Tutorial 2: Window Aggregation
In this tutorial we'll introduce a new type of DTC: the Window DTC, and will learn how a Window DTC consumes session data produced in the first tutorial in order to generate time aggregated data.
Try the code from this example launching a Jupyter Notebook.
1. Game Boosts
For this second tutorial we'll introduce the concept of boosts to the game we defined previously.
In order to make the game more exciting a user can now activate a boost when starting a play session. While the boost is active, games become easier. Chances of winning a game are increased.
When the player activates a boost, the game_start
event will include a "boost": true
property:
{ "user_id": "09C1", "session_id": "T8KA", "country" : "UK", "event_id": "game_start", "boost" : true, "timestamp" : "2018/03/04 08:32:12" }
There are a couple of restrictions with boosts though:
- A player can activate a boost only once.
- The boost will be active for just 3 days.
We expect our players will be encouraged to play more often during the next 3 days after activating the boost.

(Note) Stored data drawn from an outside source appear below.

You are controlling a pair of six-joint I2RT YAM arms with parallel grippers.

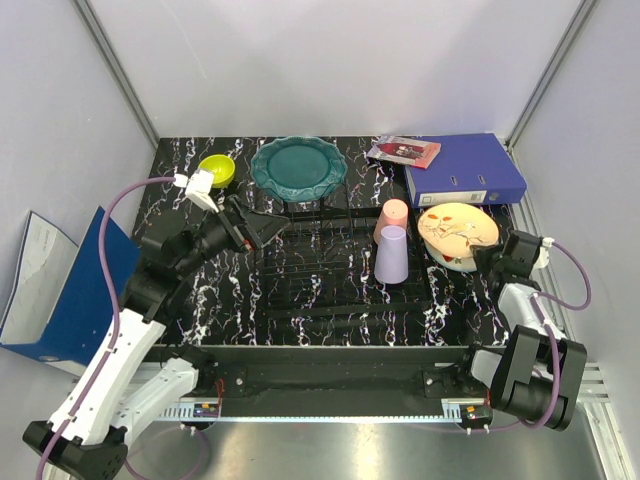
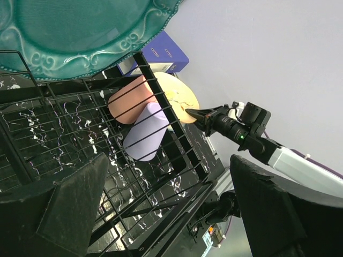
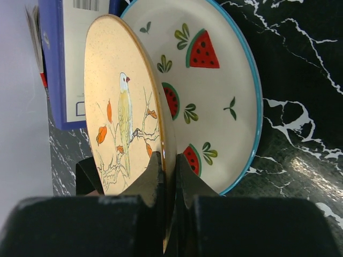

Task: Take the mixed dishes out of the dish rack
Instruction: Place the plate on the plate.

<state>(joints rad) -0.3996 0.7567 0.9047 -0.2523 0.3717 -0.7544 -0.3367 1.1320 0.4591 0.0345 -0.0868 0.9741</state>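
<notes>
Right hand (image 3: 169, 167) pinches the bird plate (image 3: 124, 107) by its rim; it may slip onto the watermelon plate (image 3: 217, 101). Left hand (image 1: 254, 228) wide.

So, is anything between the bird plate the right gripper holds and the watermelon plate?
Nothing visible. The right gripper pinches the bird plate by its rim, and the watermelon plate lies right behind it with nothing in between.

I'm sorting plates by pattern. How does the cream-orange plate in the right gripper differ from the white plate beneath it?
The cream-orange plate shows a bird on a branch with an orange rim; the white plate shows watermelon slices with a blue rim. The right gripper pinches the cream-orange plate's rim, tilting it; the white plate lies on the tabletop, ungripped. Both are round.
</notes>
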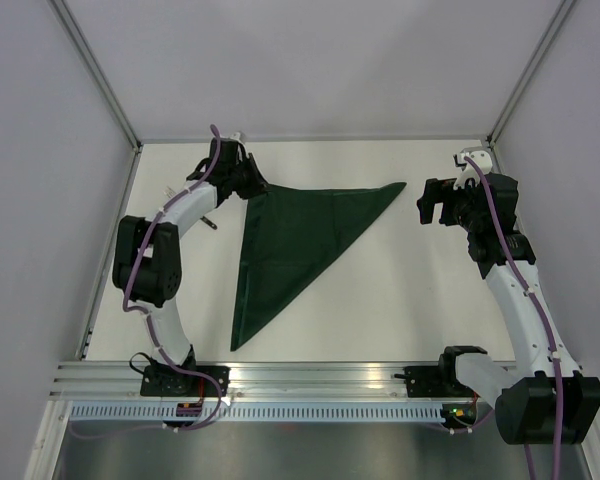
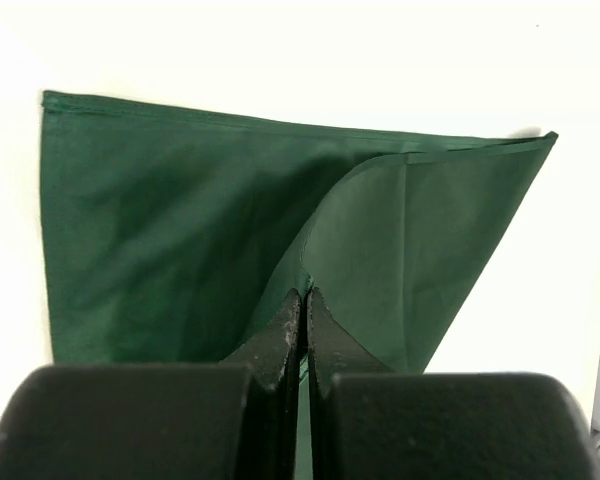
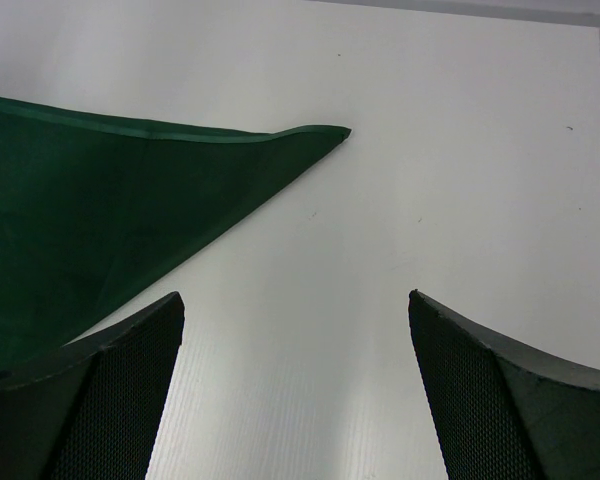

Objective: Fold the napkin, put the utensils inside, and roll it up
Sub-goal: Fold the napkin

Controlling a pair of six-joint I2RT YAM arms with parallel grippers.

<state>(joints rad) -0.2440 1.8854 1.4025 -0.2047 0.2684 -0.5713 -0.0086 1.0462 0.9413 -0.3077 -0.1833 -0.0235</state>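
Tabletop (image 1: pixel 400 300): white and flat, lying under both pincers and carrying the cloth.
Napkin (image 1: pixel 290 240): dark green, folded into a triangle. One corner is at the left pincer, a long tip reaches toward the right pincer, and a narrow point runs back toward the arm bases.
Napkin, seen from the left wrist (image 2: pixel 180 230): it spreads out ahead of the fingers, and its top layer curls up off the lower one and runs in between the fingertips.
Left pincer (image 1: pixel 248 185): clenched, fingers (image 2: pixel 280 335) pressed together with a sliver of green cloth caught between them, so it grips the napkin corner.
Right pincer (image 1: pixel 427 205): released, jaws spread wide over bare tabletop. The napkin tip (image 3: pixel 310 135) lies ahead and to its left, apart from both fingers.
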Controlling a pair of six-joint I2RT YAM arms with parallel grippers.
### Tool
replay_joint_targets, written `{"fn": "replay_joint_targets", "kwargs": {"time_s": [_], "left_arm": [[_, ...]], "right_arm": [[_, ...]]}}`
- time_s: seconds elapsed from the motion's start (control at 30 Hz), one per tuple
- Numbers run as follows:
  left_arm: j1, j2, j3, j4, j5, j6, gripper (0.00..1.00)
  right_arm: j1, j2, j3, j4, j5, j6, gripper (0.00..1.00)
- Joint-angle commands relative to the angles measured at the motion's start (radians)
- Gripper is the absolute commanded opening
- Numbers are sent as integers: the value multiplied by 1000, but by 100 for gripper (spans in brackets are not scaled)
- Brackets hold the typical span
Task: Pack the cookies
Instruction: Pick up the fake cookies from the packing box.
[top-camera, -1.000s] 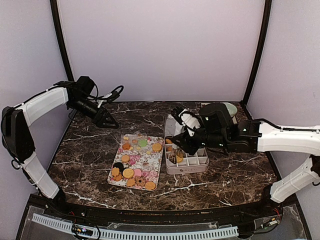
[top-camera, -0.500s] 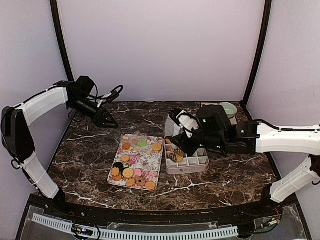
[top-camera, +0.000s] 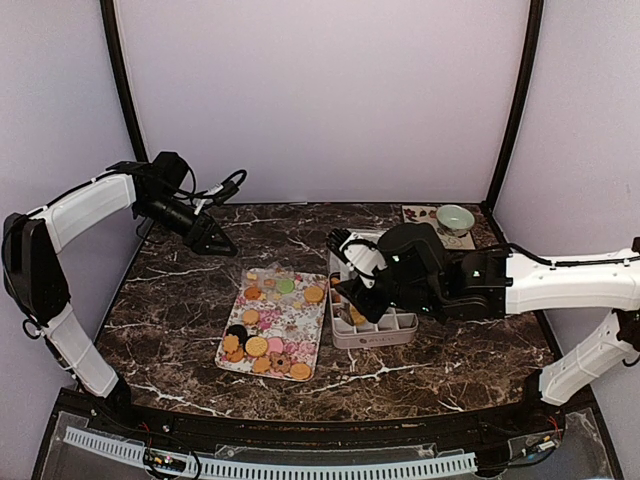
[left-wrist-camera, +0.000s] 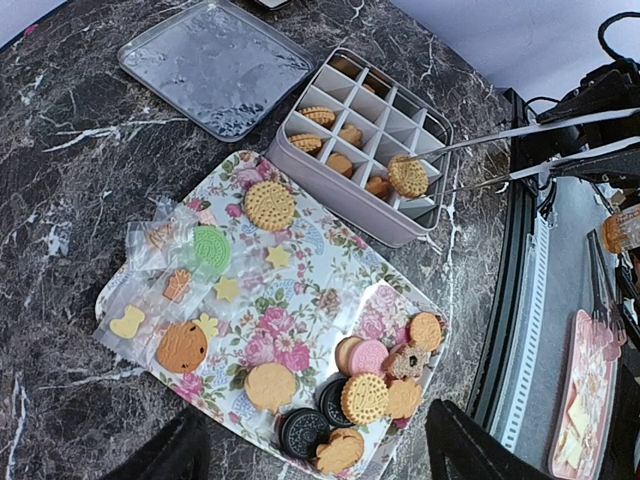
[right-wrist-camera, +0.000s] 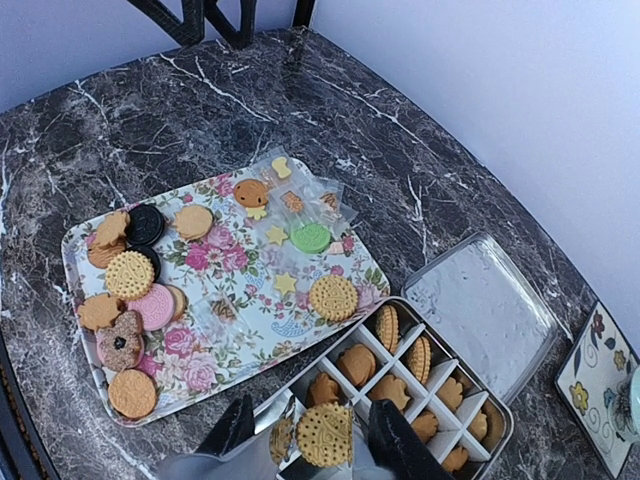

The goal of this tutorial is to collect aggregated session data that validates our assumption.
2. Aggregation Result
In order to confirm our hypothesis we're interested in comparing two figures:
- The average number of games played by session before activating the boost
- The average number of games played by session while the boost is active
We will obtain this data by aggregating the original session data obtained in the first tutorial into an series of records containing the desired information:
user_id | last_7_days.avg_games_per_session | next_3_days.avg_games_per_session |
---|---|---|
09C1 | 4.82 | 5.61 |
B6FA | 2.73 | 3.09 |
NV9T | 8.11 | 12.52 |
6CF3 | 9.89 | 14.74 |
This result shows our players have increased the games played per session after activating the boost.
3. Window DTC
In order to obtain the output described before, Blurr will perform time-based aggregation over the historic session data obtained with the Streaming DTC in the first tutorial. This transformation is defined in a Window DTC:
Type: Blurr:Transform:Window
Version: '2018-03-01'
Name: boost_data
SourceDTC: sessions
Anchor:
Condition: source.event_id == "game_start" and source.boost == True
Aggregates:
- Type: Blurr:Aggregate:WindowAggregate
Name: last_7_days
Window:
Type: day
Value: -7
Source: sessions.session_stats
Fields:
- Name: avg_games_per_session
Type: float
Value: sum(source.games_played) / len(source.session_id)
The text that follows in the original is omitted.